Supplied data =
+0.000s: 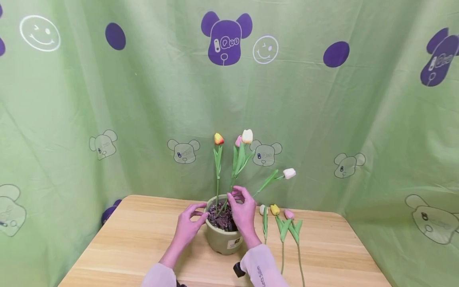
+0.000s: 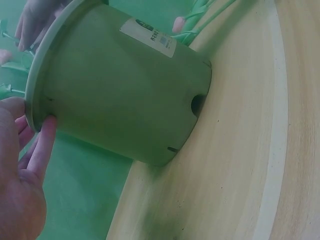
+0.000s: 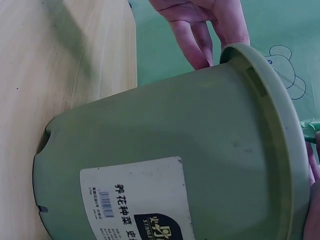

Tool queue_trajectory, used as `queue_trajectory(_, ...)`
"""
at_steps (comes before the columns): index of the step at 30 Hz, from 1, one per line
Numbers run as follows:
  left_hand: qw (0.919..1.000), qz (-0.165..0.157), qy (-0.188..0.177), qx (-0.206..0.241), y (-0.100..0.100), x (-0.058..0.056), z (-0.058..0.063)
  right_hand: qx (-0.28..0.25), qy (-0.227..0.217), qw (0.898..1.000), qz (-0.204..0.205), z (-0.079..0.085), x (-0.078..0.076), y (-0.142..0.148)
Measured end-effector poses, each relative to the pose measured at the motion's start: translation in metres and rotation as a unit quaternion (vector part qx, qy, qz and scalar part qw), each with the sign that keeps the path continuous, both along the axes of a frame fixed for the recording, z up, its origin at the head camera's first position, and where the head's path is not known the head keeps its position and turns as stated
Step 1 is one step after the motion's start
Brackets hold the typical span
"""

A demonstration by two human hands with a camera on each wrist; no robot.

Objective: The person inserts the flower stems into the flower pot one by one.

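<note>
A green plastic flower pot (image 1: pixel 224 242) with dark soil (image 1: pixel 222 221) stands on the table. My left hand (image 1: pixel 189 223) holds its rim at the left, thumb and fingers on either side, as the left wrist view also shows. Over the right part of the pot, my right hand (image 1: pixel 244 209) pinches a tulip stem between thumb and fingers. Above that hand rise a white tulip (image 1: pixel 247 136) and a pink tulip (image 1: pixel 238 140), their stems close together. A red-yellow tulip (image 1: pixel 218 138) stands upright at the left. One pale pink tulip (image 1: pixel 289 173) leans far right, its lower stem hidden behind my right hand.
On the wooden table (image 1: pixel 333 247), right of the pot, lie a white tulip (image 1: pixel 263 210), a yellow tulip (image 1: pixel 275 209) and a pink tulip (image 1: pixel 289 214), stems toward the front edge. A green patterned curtain (image 1: pixel 150 99) surrounds the table's back and sides.
</note>
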State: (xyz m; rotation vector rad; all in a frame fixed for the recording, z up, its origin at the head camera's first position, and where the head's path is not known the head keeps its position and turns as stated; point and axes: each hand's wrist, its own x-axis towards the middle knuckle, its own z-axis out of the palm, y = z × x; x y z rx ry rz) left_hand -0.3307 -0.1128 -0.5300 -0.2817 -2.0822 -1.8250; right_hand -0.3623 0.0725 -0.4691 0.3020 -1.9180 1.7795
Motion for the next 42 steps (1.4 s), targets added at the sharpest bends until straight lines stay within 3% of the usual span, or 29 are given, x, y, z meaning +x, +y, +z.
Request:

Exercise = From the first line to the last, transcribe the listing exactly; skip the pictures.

Written response =
+0.000s: 
+0.000s: 
+0.000s: 

Tool queue_trajectory, used as `queue_trajectory(_, ...)`
"""
at_steps (comes before the columns): index of the step at 30 Hz, from 1, one per line
Numbers run as follows:
  left_hand: qw (0.919..1.000), qz (-0.165..0.157), qy (-0.188..0.177), qx (-0.206..0.241), y (-0.100..0.100), x (-0.058..0.056), z (-0.058..0.063)
  right_hand: qx (-0.28..0.25), qy (-0.227..0.217), qw (0.898..1.000), qz (-0.204..0.205), z (-0.079..0.085), x (-0.078..0.076), y (-0.142..0.148)
Measured end-effector poses, each relative to the pose measured at the motion's start: translation in metres and rotation as a unit quaternion (vector part qx, qy, qz and scalar part qw), each with the sign that keeps the path continuous, both along the axes of a frame fixed for the recording, z up, its origin at the head camera's first position, and where the head's path is not known the head keeps its position and turns as stated
Step 1 is one step after the motion's start
Brackets hold the typical span
"""

A demonstration by two human hands with a camera on each wrist; no robot.

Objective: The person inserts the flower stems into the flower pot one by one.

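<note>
A green plastic flower pot (image 1: pixel 224 242) with dark soil (image 1: pixel 222 221) stands on the table. My left hand (image 1: pixel 189 223) holds its rim at the left, thumb and fingers on either side, as the left wrist view also shows. Over the right part of the pot, my right hand (image 1: pixel 244 209) pinches a tulip stem between thumb and fingers. Above that hand rise a white tulip (image 1: pixel 247 136) and a pink tulip (image 1: pixel 238 140), their stems close together. A red-yellow tulip (image 1: pixel 218 138) stands upright at the left. One pale pink tulip (image 1: pixel 289 173) leans far right, its lower stem hidden behind my right hand.
On the wooden table (image 1: pixel 333 247), right of the pot, lie a white tulip (image 1: pixel 263 210), a yellow tulip (image 1: pixel 275 209) and a pink tulip (image 1: pixel 289 214), stems toward the front edge. A green patterned curtain (image 1: pixel 150 99) surrounds the table's back and sides.
</note>
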State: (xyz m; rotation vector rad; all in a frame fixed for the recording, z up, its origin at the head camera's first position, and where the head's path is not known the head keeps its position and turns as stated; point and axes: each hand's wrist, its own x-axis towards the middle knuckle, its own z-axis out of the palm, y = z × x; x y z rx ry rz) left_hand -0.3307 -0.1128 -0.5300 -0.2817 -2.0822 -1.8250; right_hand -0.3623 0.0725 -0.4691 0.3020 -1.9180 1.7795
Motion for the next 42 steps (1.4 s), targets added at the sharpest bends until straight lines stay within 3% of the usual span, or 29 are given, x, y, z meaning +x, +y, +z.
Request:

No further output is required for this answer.